▶ [Problem details]
Count the lines below containing "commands"; state the number only.

▶ [Extracted records]
^^^^

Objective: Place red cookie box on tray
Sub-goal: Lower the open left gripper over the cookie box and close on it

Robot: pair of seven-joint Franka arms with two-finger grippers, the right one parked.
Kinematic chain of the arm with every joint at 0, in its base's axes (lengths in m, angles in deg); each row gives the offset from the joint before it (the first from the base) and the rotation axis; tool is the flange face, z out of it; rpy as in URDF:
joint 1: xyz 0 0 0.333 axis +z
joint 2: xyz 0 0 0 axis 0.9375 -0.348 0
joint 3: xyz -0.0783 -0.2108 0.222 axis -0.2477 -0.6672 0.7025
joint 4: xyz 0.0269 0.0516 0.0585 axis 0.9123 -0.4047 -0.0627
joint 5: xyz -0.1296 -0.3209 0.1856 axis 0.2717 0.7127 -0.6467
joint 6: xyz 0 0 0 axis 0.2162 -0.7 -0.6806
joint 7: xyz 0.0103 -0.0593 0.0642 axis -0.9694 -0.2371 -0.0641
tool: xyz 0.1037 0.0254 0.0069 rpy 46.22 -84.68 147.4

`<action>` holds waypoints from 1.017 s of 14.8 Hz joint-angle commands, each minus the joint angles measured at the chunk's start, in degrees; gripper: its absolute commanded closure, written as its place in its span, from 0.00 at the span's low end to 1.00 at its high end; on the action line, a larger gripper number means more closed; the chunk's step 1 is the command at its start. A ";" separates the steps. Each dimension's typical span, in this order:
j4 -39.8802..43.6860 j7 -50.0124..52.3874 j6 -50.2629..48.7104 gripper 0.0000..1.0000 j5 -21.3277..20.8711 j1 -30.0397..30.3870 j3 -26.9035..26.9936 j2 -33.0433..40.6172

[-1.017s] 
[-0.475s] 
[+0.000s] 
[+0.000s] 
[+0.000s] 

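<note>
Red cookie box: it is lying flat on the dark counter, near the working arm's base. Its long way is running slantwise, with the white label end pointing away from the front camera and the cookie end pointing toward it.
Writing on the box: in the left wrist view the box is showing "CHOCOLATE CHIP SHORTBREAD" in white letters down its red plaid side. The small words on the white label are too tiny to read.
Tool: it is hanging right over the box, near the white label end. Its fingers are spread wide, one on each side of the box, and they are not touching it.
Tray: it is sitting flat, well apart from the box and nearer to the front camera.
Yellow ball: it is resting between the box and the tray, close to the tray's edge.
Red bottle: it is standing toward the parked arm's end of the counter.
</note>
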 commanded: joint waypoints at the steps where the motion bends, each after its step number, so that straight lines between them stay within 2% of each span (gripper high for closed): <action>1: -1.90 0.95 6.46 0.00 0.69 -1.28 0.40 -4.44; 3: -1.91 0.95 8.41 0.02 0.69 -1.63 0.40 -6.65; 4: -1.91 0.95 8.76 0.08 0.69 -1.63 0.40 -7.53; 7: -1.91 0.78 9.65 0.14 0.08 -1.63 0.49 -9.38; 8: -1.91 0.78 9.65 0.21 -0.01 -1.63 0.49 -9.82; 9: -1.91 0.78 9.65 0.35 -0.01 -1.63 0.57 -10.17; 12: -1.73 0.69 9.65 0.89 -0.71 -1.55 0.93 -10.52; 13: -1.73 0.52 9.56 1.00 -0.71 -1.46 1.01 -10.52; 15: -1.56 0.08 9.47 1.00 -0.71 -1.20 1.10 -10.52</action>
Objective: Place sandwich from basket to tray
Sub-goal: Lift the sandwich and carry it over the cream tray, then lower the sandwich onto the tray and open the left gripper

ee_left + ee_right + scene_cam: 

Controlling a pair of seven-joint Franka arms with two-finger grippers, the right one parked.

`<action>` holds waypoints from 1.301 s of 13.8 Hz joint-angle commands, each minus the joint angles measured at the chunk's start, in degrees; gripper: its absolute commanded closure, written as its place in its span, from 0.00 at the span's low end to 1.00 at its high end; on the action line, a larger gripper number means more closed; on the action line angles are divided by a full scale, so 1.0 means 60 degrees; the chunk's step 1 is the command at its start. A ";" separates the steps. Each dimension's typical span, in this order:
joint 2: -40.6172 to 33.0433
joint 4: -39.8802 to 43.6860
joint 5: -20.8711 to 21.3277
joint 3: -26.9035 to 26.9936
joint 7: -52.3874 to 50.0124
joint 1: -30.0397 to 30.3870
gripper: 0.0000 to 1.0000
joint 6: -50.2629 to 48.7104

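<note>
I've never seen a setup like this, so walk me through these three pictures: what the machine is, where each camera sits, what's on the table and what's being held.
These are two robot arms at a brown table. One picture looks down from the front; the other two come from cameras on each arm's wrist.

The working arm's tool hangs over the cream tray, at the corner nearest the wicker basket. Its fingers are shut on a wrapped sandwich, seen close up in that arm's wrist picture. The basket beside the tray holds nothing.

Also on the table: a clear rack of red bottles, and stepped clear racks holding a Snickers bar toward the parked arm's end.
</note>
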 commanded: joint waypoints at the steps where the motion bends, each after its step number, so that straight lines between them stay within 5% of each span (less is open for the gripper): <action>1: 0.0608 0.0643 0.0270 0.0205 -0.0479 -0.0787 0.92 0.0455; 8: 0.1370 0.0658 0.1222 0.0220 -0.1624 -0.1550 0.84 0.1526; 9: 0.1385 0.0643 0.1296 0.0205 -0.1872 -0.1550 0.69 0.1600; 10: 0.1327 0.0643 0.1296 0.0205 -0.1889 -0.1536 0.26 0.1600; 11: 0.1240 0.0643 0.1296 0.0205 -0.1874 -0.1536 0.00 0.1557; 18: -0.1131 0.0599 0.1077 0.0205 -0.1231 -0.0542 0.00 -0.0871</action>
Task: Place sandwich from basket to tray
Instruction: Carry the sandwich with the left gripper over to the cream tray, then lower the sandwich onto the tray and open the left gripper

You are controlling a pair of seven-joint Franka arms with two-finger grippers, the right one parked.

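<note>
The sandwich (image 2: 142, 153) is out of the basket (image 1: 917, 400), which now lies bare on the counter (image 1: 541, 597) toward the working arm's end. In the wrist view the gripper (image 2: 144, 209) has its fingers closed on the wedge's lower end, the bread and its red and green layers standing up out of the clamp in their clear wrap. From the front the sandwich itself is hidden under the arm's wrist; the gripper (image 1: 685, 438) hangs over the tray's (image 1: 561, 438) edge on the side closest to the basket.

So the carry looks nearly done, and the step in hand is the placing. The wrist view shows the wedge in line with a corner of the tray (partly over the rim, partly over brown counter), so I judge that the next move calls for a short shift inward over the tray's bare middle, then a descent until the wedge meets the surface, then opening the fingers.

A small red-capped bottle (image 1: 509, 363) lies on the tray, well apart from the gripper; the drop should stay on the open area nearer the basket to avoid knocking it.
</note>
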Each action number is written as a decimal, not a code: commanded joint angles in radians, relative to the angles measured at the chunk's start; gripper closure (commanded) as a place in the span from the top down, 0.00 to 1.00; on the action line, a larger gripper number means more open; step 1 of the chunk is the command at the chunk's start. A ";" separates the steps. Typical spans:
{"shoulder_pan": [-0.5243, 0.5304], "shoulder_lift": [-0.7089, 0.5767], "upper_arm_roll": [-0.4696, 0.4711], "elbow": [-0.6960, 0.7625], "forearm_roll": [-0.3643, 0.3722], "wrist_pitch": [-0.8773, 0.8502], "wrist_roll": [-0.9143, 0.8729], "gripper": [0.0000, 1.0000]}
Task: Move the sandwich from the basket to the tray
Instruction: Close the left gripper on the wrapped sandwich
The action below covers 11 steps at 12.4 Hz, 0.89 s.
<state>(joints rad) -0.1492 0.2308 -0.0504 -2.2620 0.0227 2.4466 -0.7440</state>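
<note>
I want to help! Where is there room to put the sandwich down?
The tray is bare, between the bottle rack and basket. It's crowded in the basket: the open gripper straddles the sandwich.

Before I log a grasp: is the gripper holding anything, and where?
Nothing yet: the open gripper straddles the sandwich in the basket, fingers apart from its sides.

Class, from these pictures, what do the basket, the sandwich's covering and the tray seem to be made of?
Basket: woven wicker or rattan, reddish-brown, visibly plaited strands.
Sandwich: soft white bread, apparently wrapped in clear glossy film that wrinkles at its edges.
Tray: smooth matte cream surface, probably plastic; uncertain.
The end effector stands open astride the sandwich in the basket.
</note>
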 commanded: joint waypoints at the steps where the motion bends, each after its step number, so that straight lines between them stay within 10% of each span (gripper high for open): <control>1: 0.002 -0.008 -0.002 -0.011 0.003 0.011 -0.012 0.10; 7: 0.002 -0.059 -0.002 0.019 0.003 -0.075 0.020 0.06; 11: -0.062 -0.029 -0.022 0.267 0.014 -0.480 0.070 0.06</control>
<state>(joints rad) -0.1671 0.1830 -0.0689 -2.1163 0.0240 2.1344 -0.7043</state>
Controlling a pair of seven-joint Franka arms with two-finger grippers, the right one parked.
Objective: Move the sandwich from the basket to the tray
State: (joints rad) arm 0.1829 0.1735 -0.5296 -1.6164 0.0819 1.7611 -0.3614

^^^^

▶ [Exercise result]
2